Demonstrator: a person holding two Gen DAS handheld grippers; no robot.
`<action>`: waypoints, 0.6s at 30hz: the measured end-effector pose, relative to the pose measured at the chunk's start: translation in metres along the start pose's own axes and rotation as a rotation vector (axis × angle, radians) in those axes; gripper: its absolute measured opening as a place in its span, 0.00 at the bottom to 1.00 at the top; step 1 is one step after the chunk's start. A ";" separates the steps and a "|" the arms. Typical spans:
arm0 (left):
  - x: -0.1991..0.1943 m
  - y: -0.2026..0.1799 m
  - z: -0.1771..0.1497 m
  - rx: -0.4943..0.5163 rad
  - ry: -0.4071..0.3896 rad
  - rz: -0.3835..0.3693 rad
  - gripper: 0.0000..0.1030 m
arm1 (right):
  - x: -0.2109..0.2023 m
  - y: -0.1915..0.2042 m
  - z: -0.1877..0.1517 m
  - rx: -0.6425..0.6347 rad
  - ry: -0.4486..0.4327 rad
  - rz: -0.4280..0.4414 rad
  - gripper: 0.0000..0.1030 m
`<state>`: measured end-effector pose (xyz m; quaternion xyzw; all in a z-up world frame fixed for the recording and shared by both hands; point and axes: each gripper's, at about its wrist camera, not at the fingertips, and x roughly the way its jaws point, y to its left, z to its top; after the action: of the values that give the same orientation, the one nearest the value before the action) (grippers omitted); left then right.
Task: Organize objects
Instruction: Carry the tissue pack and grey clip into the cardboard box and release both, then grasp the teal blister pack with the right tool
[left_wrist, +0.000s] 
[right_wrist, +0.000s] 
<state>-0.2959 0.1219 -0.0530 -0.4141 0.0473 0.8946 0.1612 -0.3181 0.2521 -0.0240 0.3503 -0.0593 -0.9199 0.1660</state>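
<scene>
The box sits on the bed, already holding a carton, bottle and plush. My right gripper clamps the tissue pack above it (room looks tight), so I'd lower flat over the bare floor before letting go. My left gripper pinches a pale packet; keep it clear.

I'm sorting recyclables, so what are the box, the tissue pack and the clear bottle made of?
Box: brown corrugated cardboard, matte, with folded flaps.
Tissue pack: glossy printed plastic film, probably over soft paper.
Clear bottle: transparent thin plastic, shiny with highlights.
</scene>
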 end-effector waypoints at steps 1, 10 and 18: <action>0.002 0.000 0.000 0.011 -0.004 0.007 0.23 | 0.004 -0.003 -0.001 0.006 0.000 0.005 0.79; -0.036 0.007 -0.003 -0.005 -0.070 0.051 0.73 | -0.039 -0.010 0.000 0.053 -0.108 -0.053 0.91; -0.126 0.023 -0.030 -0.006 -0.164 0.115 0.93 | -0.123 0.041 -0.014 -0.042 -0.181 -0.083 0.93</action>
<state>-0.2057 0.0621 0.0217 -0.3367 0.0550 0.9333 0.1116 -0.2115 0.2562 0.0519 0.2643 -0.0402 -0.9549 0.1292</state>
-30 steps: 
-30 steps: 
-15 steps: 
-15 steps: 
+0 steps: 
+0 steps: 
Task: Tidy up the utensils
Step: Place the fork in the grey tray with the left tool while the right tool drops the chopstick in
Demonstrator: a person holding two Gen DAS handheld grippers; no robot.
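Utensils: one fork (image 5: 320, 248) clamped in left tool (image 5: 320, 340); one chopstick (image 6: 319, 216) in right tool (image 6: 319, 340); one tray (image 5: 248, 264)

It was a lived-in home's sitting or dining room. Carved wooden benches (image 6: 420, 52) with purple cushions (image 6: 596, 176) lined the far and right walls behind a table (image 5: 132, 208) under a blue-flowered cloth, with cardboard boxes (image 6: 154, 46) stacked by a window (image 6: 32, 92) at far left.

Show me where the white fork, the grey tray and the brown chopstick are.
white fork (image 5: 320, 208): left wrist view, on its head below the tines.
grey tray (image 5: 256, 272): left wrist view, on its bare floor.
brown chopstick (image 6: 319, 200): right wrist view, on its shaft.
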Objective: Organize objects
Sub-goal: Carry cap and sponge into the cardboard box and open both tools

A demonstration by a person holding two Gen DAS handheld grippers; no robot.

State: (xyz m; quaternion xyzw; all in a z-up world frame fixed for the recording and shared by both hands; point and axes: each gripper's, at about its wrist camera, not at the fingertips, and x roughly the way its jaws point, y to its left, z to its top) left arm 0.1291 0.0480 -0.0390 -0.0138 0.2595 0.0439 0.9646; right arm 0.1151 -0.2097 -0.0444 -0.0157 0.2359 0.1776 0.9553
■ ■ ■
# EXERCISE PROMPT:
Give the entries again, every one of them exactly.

# EXERCISE OUTPUT:
Demonstrator: a person holding two Gen DAS handheld grippers; no robot.
`<action>`: waypoints, 0.6s at 30hz: the measured end-effector pose, relative to the pose measured at the chunk's start: translation in metres along the start pose's own axes and rotation as a rotation vector (axis × angle, radians) in those axes; gripper: its absolute measured opening as a place in its span, 0.00 at the bottom to 1.00 at the top; step 1 is one step after the chunk's start. A ";" separates the steps and a "|" the arms. Typical spans:
arm0 (left):
  - x: -0.1991..0.1943 m
  - y: -0.2026..0.1799 m
  - z: -0.1771..0.1497 m
  - rx: -0.4943..0.5163 rad
  - ry: -0.4071..0.3896 rad
  - rz: -0.3835..0.3693 rad
  - gripper: 0.0000..0.1030 m
arm1 (right):
  - x: -0.2109..0.2023 m
  - y: -0.1915..0.2042 m
  - z: -0.1877..0.1517 m
  - rx: -0.6425..0.6347 rad
  - ry: -0.4486..0.4327 rad
  - rz: -0.4280..0.4414 rad
  - gripper: 0.0000..0.1030 m
`<state>`: measured end-effector pose (xyz m; quaternion xyzw; all in a z-up world frame fixed for the recording and shared by both hands; point and axes: each gripper's, at about its wrist camera, not at the fingertips, and x roughly the way its jaws point, y to its left, z to its top; after the action: of the values that give the same orientation, the one nearest the value before the action) (grippers omitted); left then right.
Task: Organize objects
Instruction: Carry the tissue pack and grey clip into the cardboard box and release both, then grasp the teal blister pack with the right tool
[left_wrist, +0.000s] 
[right_wrist, +0.000s] 
<state>-0.2959 0.1219 -0.0530 -0.4141 0.0473 0.8946 0.1612 -0.3181 0.2521 -0.0240 0.3503 -0.0593 -0.9199 0.1660</state>
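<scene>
The box sits on the bed, already holding a carton, bottle and plush. My right gripper clamps the tissue pack above it (room looks tight), so I'd lower flat over the bare floor before letting go. My left gripper pinches a pale packet; keep it clear.

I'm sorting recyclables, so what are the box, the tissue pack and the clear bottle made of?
Box: brown corrugated cardboard, matte, with folded flaps.
Tissue pack: glossy printed plastic film, probably over soft paper.
Clear bottle: transparent thin plastic, shiny with highlights.
</scene>
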 end-effector waypoints at steps 1, 10 and 18: <action>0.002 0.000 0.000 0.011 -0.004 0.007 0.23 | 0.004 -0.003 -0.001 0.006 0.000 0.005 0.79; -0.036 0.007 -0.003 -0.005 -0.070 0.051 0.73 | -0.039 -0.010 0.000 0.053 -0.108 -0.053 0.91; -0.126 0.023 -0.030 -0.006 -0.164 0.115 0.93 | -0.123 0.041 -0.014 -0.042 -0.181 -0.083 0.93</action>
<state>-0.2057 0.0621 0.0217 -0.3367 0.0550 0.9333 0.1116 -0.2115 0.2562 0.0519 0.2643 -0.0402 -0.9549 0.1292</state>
-30 steps: 
-30 steps: 
-15 steps: 
-15 steps: 
+0 steps: 
+0 steps: 
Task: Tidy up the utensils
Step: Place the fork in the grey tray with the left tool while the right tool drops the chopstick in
Demonstrator: a person holding two Gen DAS handheld grippers; no robot.
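Utensils: one fork (image 5: 320, 248) clamped in left tool (image 5: 320, 340); one chopstick (image 6: 319, 216) in right tool (image 6: 319, 340); one tray (image 5: 248, 264)

It was a lived-in home's sitting or dining room. Carved wooden benches (image 6: 420, 52) with purple cushions (image 6: 596, 176) lined the far and right walls behind a table (image 5: 132, 208) under a blue-flowered cloth, with cardboard boxes (image 6: 154, 46) stacked by a window (image 6: 32, 92) at far left.

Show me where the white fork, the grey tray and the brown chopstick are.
white fork (image 5: 320, 208): left wrist view, on its head below the tines.
grey tray (image 5: 256, 272): left wrist view, on its bare floor.
brown chopstick (image 6: 319, 200): right wrist view, on its shaft.
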Objective: Organize objects
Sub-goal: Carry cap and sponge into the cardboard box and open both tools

A demonstration by a person holding two Gen DAS handheld grippers; no robot.

State: (xyz m; quaternion xyzw; all in a z-up world frame fixed for the recording and shared by both hands; point and axes: each gripper's, at about its wrist camera, not at the fingertips, and x roughly the way its jaws point, y to its left, z to its top) left arm 0.1291 0.0480 -0.0390 -0.0138 0.2595 0.0439 0.9646; right arm 0.1151 -0.2097 -0.0444 -0.0157 0.2359 0.1776 0.9553

The given output is the complete response.